▶ EXERCISE BRIEF: Only the lines from the first line of the records through the line containing "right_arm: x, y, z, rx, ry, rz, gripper" belong in the answer. Copy them exactly.

▶ GIVEN DATA:

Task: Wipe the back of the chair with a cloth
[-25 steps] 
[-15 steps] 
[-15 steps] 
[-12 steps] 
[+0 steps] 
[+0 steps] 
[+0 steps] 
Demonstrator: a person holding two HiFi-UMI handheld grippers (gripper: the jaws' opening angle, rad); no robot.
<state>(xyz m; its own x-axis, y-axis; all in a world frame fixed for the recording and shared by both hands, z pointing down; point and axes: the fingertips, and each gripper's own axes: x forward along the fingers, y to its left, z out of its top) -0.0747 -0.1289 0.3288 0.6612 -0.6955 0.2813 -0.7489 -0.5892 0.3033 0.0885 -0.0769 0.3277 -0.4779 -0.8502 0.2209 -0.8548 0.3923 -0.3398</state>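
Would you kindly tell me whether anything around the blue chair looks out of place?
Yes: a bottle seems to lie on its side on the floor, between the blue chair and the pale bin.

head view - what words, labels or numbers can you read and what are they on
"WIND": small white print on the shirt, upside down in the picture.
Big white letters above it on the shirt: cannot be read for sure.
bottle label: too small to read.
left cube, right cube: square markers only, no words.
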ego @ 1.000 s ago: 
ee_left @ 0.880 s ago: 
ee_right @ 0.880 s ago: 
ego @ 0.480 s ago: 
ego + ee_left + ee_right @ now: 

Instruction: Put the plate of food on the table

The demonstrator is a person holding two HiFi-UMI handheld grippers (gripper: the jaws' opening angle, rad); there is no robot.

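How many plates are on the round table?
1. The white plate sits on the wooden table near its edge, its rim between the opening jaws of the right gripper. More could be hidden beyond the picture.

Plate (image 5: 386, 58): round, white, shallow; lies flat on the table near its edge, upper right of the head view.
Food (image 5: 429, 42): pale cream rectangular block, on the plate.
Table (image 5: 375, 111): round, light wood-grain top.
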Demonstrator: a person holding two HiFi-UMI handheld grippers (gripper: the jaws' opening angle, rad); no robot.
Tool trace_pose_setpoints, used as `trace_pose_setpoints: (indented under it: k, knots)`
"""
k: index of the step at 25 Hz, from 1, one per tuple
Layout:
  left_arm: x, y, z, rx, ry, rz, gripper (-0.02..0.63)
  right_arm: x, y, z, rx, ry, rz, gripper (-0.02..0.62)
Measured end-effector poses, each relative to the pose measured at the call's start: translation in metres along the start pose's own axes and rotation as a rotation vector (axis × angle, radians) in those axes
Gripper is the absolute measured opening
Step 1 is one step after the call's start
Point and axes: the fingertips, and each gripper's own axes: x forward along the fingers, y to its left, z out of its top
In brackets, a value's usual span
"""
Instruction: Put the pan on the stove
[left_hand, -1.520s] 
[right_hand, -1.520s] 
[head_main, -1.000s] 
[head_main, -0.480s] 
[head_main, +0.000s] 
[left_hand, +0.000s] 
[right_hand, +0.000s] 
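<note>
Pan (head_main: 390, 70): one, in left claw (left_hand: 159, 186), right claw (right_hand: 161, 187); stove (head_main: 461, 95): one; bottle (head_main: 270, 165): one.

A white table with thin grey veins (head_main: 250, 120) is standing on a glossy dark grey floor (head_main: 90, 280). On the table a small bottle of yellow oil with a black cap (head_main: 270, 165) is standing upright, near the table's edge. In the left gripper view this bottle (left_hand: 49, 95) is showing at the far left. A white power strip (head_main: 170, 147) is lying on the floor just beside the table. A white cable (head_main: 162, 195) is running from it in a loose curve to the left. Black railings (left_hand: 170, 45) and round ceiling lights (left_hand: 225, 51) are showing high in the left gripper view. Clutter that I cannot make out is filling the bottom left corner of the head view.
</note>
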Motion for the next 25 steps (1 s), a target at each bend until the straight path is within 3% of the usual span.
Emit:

▶ SOLUTION:
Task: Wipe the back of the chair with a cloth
[-25 steps] 
[-15 steps] 
[-15 steps] 
[-12 steps] 
[+0 steps] 
[+0 steps] 
[+0 steps] 
Demonstrator: a person holding two HiFi-UMI handheld grippers (gripper: the jaws' opening angle, rad); no robot.
<state>(xyz m; its own x-axis, y-axis; all in a world frame fixed for the recording and shared by both hands, z pointing down; point and axes: the fingertips, and each gripper's own axes: x forward along the fingers, y to its left, z out of its top) -0.0747 -0.1289 0.3288 0.6612 -0.6955 0.2813 -0.7489 -0.5892 0.3033 0.0885 -0.0769 0.3277 -0.4779 -0.8502 0.2209 -0.8548 0.3923 -0.3398</state>
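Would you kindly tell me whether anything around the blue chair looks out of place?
Yes: a bottle seems to lie on its side on the floor, between the blue chair and the pale bin.

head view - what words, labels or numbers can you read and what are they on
"WIND": small white print on the shirt, upside down in the picture.
Big white letters above it on the shirt: cannot be read for sure.
bottle label: too small to read.
left cube, right cube: square markers only, no words.
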ego @ 1.000 s ago: 
ee_left @ 0.880 s ago: 
ee_right @ 0.880 s ago: 
ego @ 0.480 s ago: 
ego + ee_left + ee_right @ now: 

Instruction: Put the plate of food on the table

The demonstrator is a person holding two HiFi-UMI handheld grippers (gripper: the jaws' opening angle, rad); there is no robot.

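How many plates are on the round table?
1. The white plate sits on the wooden table near its edge, its rim between the opening jaws of the right gripper. More could be hidden beyond the picture.

Plate (image 5: 386, 58): round, white, shallow; lies flat on the table near its edge, upper right of the head view.
Food (image 5: 429, 42): pale cream rectangular block, on the plate.
Table (image 5: 375, 111): round, light wood-grain top.
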Demonstrator: a person holding two HiFi-UMI handheld grippers (gripper: the jaws' opening angle, rad); no robot.
Tool trace_pose_setpoints, used as `trace_pose_setpoints: (indented under it: k, knots)`
"""
k: index of the step at 25 Hz, from 1, one per tuple
Layout:
  left_arm: x, y, z, rx, ry, rz, gripper (-0.02..0.63)
  right_arm: x, y, z, rx, ry, rz, gripper (-0.02..0.62)

Response complete; there is no more output.